What is expected:
Every line of the material needs an exact copy, apart from the images.

Provided data:
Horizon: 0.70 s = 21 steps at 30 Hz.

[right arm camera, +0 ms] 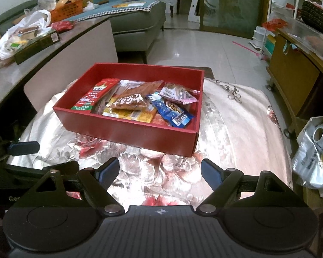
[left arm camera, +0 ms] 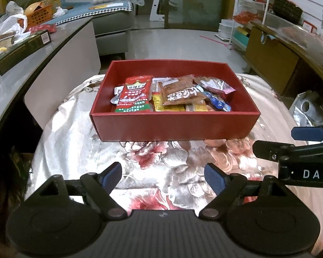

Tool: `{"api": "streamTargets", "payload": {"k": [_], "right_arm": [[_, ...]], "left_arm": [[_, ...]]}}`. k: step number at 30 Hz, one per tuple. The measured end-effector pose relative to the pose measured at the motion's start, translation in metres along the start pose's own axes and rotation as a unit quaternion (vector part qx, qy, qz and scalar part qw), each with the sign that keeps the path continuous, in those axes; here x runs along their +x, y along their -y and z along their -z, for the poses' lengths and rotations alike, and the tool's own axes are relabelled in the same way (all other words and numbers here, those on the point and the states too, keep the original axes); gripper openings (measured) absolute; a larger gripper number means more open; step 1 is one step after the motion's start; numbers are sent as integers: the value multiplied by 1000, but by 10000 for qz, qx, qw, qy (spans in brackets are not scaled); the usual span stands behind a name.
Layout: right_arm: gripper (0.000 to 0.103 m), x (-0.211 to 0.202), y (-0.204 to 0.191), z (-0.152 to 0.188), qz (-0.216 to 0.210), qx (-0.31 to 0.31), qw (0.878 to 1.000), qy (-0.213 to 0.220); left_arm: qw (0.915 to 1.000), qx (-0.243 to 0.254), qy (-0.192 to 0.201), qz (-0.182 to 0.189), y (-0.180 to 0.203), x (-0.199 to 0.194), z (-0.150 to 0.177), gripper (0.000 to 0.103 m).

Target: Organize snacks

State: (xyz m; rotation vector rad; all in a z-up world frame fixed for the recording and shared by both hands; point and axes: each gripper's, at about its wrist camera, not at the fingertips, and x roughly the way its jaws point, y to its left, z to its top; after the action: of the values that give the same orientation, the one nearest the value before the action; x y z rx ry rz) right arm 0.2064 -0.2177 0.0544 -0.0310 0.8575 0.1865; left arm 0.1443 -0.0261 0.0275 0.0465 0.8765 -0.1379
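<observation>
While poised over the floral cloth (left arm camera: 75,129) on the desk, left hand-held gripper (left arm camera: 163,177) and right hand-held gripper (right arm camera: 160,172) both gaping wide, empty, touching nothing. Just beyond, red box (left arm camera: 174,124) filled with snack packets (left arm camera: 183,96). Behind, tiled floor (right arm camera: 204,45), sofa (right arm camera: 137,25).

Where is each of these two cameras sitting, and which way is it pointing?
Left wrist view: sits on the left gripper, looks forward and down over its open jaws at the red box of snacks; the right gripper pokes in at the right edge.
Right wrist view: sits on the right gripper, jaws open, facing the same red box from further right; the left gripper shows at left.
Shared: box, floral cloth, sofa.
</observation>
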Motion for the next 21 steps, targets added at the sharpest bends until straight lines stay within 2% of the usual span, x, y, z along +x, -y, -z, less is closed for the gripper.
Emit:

Completed exercise:
Horizon: 0.70 s = 21 steps at 30 Hz.

[right arm camera, +0 ms] 
[left arm camera, +0 ms] 

Tool: `{"api": "streamTargets", "payload": {"k": [_], "right_arm": [[_, ...]], "left_arm": [[_, ...]]}}`. k: step number at 30 Hz, one per tuple. The measured end-effector pose relative to the pose measured at the motion's start, translation in metres along the start pose's own axes and rotation as a unit quaternion (vector part qx, qy, qz and scalar part qw), each with the sign that keeps the path continuous, in those axes; here x runs along their +x, y along their -y and z along their -z, for the poses' lengths and rotations alike, and the tool's own axes are relabelled in the same way (all other words and numbers here, those on the point and the states too, keep the original axes); gripper openings (measured) absolute; a larger gripper number means more open; step 1 is one step after the motion's start; numbers are sent as integers: the value multiplied by 1000, but by 10000 for qz, qx, qw, qy (spans in brackets are not scaled); the usual span stands behind a name.
Layout: right_arm: gripper (0.000 to 0.103 m), x (-0.211 to 0.202), y (-0.204 to 0.191), z (-0.152 to 0.188), qz (-0.216 to 0.210), qx (-0.31 to 0.31), qw (0.878 to 1.000), qy (-0.213 to 0.220); left_arm: qw (0.915 to 1.000), qx (-0.243 to 0.254), qy (-0.192 to 0.201), qz (-0.182 to 0.189), y (-0.180 to 0.203), x (-0.199 to 0.194), z (-0.150 to 0.177), gripper (0.000 to 0.103 m).

Target: Organize snacks

State: (xyz m; rotation vector rad; all in a z-up world frame fixed for the recording and shared by both hands; point and axes: each gripper's, at about its wrist camera, not at the fingertips, and x roughly the way its jaws point, y to its left, z to its top; after the action: of the values that give the same orientation, the one nearest the value before the action; x y z rx ry rz) right arm 0.2064 -0.2177 0.0544 -0.0310 0.8575 0.1865; left arm 0.1443 -0.0261 0.0275 0.0465 0.8765 -0.1379
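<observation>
While poised over the floral cloth (left arm camera: 75,129) on the desk, left hand-held gripper (left arm camera: 163,177) and right hand-held gripper (right arm camera: 160,172) both gaping wide, empty, touching nothing. Just beyond, red box (left arm camera: 174,124) filled with snack packets (left arm camera: 183,96). Behind, tiled floor (right arm camera: 204,45), sofa (right arm camera: 137,25).

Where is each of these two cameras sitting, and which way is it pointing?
Left wrist view: sits on the left gripper, looks forward and down over its open jaws at the red box of snacks; the right gripper pokes in at the right edge.
Right wrist view: sits on the right gripper, jaws open, facing the same red box from further right; the left gripper shows at left.
Shared: box, floral cloth, sofa.
</observation>
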Motion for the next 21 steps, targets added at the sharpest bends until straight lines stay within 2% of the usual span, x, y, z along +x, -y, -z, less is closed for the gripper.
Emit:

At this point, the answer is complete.